The law firm might be able to establish a right to recover under quantum meruit for the value of its services, Kruger said. Citing the Restatement Third of Law Governing Lawyers, she wrote:
“The Restatement instructs, and we agree, that the egregiousness of the attorney’s conduct, its potential and actual effect on the client and the attorney-client relationship, and the existence of alternative remedies are all also relevant to whether and to what extent forfeiture of compensation is warranted….
“The law takes these case-specific factors into account because forfeiture of compensation is, in the end, an equitable remedy. As California courts have often noted, the rule governing attorney forfeiture derives primarily from the general principle of equity that a fiduciary’s breach of trust undermines the value of his or her services.”
Kruger explained that the agreement being entirely unenforceable prevents Sheppard Mullin from recovering any contractual fees from its former client. However, she noted, the contract’s unenforceability also prevents the firm from compelling arbitration.
“The ultimate question whether Sheppard Mullin is entitled to any compensation at all is not ripe for our resolution.

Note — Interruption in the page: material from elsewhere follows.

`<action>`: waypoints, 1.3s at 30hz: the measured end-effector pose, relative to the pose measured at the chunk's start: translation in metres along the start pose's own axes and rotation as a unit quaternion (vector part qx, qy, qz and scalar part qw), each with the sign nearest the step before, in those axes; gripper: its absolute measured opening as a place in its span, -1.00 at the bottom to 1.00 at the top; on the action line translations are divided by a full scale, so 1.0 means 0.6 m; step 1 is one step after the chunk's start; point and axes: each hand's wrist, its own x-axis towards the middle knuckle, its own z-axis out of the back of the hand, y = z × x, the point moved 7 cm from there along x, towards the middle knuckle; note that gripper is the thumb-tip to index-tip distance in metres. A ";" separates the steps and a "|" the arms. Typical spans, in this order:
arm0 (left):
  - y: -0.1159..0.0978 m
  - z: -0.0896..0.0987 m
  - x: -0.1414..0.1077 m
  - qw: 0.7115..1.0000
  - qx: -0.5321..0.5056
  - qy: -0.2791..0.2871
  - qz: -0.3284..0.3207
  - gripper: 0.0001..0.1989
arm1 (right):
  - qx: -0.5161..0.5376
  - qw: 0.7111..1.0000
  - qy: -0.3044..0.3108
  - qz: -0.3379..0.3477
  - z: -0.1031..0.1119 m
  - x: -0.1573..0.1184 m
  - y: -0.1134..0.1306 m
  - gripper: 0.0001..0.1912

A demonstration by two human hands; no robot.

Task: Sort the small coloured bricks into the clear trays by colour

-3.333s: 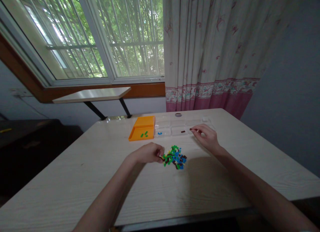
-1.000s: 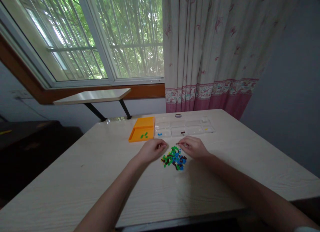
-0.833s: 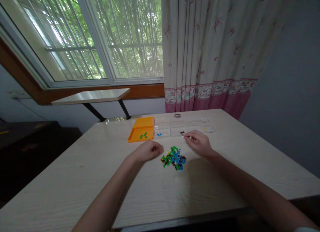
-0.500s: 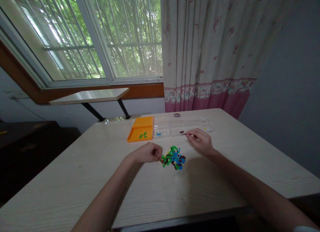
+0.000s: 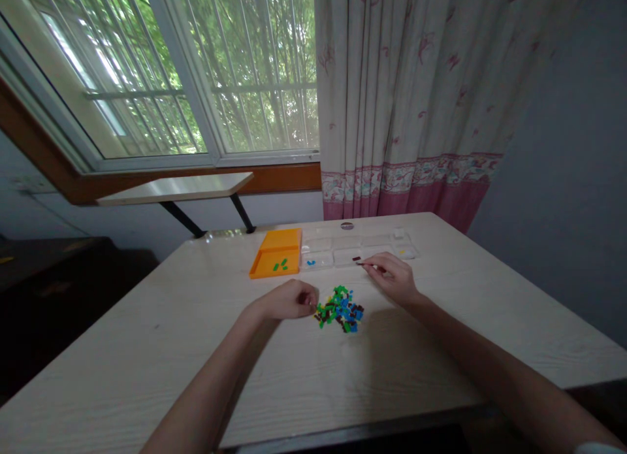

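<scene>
A heap of small green, blue, yellow and dark brown pieces lies on the table. My left hand touches the heap's left edge, its fingers curled together; what they pinch, if anything, is too small to name. Behind the heap, my right hand pinches a small dark piece at the front of a clear divided tray. Inside the tray are a dark brown piece, blue pieces and something yellow. Several green pieces rest in the open orange box left of the tray.
The pale wooden table extends around both forearms. A round dark disc is set near its back edge. A small raised shelf stands at the back left, below the window. A curtain hangs behind the table.
</scene>
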 end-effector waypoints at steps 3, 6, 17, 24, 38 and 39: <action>-0.004 0.000 -0.002 1.000 -0.002 0.010 0.003 -0.90 | 0.007 1.000 -0.003 0.002 0.001 0.000 -0.001 -0.89; -0.009 0.000 -0.004 1.000 -0.003 0.024 0.002 -0.86 | 0.009 1.000 0.012 -0.003 0.001 0.002 -0.004 -0.88; -0.005 -0.002 -0.003 0.999 0.017 0.034 -0.002 -0.79 | -0.148 0.969 0.168 -0.106 -0.052 0.011 -0.084 -0.86; -0.006 -0.003 0.000 0.999 0.026 0.031 -0.011 -0.83 | -0.209 0.943 0.217 -0.141 -0.089 0.033 -0.114 -0.82; -0.007 -0.009 0.003 0.999 0.001 0.026 -0.030 -0.90 | -0.114 0.964 0.226 -0.079 -0.093 -0.015 -0.051 -0.83; -0.007 -0.009 0.003 0.999 0.001 0.025 -0.029 -0.91 | -0.109 0.965 0.229 -0.073 -0.095 -0.020 -0.045 -0.83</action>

Because the superior court ordered the matter to arbitration before determining whether the parties had an enforceable contract and refused to review the merits of the arbitral award after it was made, it has yet to consider any of the noncontract issues framed by the parties’ pleadings. Our holding today will reposition the parties where they were before the case took its unwarranted detour to arbitration, giving them an opportunity to litigate their noncontract claims.”
Chin rejected Kruger’s reliance on the Restatement Third of Law Governing Lawyers, basing his analysis on previous Supreme Court cases. He focused, in particular, especially on the 1926 opinion in Clark v. Millsap, which said:
“Fraud or unfairness on the part of the attorney will prevent him from recovering for services rendered; as will acts in violation or excess of authority, and acts of impropriety inconsistent with the character of the profession, and incompatible with the faithful discharge of its duties.”
“In my view, knowingly representing clients with conflicting interests, without disclosing the conflict to either client and obtaining the clients’ written consent to the simultaneous representation, is an ‘act of impropriety inconsistent with the character of the [legal] profession, and incompatible with the faithful discharge of its duties.’ ”
The case is Sheppard, Mullin, Richter & Hampton, LLP v. J-M Manufacturing Company, Inc., 2018 S.O.S. 4322.
J-M Manufacturing was represented before the Supreme Court by Kent L. Richland of Grein, Martin, Stein & Richland in Los Angeles. Kevin S. Rosen of Gibson, Dunn & Crutcher’s downtown Los Angeles office argued for Sheppard Mullin.